** Opening Supplied material block **
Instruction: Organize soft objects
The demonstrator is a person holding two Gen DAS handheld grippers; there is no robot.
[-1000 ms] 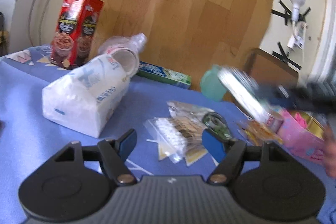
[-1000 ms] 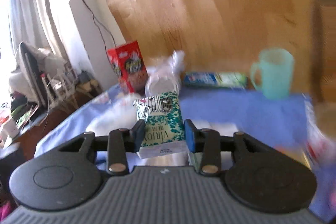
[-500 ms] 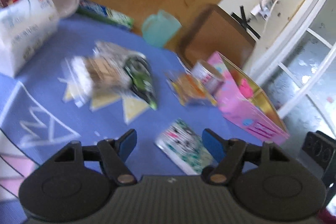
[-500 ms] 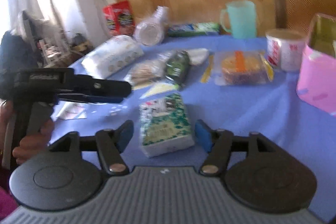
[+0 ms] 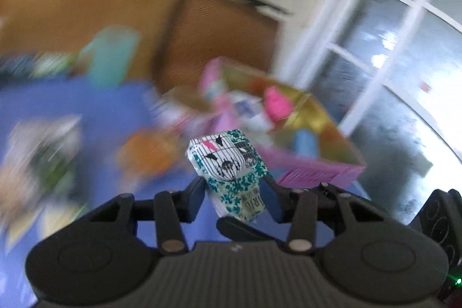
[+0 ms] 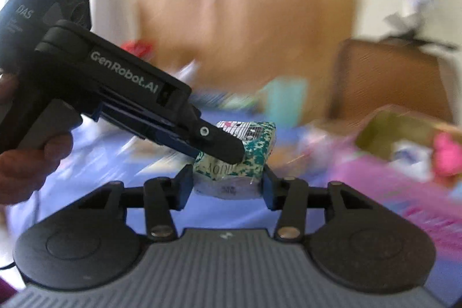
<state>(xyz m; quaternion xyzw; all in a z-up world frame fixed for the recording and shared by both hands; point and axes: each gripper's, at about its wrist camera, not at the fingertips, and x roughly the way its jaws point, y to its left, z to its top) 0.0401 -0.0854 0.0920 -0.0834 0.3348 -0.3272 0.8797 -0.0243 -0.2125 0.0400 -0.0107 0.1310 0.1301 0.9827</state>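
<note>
Both of my tools have closed in on the tissue pack (image 5: 228, 163) since half a second back, when it lay flat on the blue tabletop (image 5: 86, 106) with the right jaws wide around it. My left hand-held gripper (image 5: 234, 195) has just been closing and, in its own view, has the pack between its blue pads, one end poking up and forward; I read that as a grip, the pack tipped off the cloth. In the right wrist view, my right hand-held gripper (image 6: 225, 186) has its pads at either side of the same pack (image 6: 245, 146). Its jaws have just been closing too, but I cannot tell from the blur whether they press on it or only flank it. The left tool crosses in from the left there, its tip lying on top of the pack.

The worry, as I judge it: two tools on one soft pack. If the right one is pinching while the left lifts, the wrapper could tear or the pack twist out of both. The left pads look to hold only the near end, so a quick swing may let it slip.

Just beyond the pack, toward the tabletop's right edge, stands the pink box (image 5: 314, 172), open on top with a pink thing and other bits inside. That looks the likely place for it. A teal mug (image 5: 112, 57) and scattered packets sit further left, all smeared. Room is tight between the two tools and freer over the box.
</note>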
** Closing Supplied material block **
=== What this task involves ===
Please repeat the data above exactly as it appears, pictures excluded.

=== Exercise answer ===
Instruction: Organize soft objects
The demonstrator is a person holding two Gen DAS handheld grippers; there is no robot.
[-1000 ms] 
[-1000 ms] 
[-500 ms] 
[-500 ms] 
[+0 ms] 
[+0 ms] 
<state>(xyz m; quaternion xyzw; all in a z-up world frame fixed for the recording and shared by both hands; point and axes: each gripper's, at about its wrist camera, not at the fingertips, and x roughly the way its jaws point, y to its left, z to its top) 0.0401 -0.0854 0.0920 -0.0834 0.3348 -0.3272 0.8797 -0.0243 -0.2125 0.0400 -0.0107 0.1310 0.1301 0.9827</state>
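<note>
Both of my tools have closed in on the tissue pack (image 5: 228, 163) since half a second back, when it lay flat on the blue tabletop (image 5: 86, 106) with the right jaws wide around it. My left hand-held gripper (image 5: 234, 195) has just been closing and, in its own view, has the pack between its blue pads, one end poking up and forward; I read that as a grip, the pack tipped off the cloth. In the right wrist view, my right hand-held gripper (image 6: 225, 186) has its pads at either side of the same pack (image 6: 245, 146). Its jaws have just been closing too, but I cannot tell from the blur whether they press on it or only flank it. The left tool crosses in from the left there, its tip lying on top of the pack.

The worry, as I judge it: two tools on one soft pack. If the right one is pinching while the left lifts, the wrapper could tear or the pack twist out of both. The left pads look to hold only the near end, so a quick swing may let it slip.

Just beyond the pack, toward the tabletop's right edge, stands the pink box (image 5: 314, 172), open on top with a pink thing and other bits inside. That looks the likely place for it. A teal mug (image 5: 112, 57) and scattered packets sit further left, all smeared. Room is tight between the two tools and freer over the box.
</note>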

This exercise has been completed.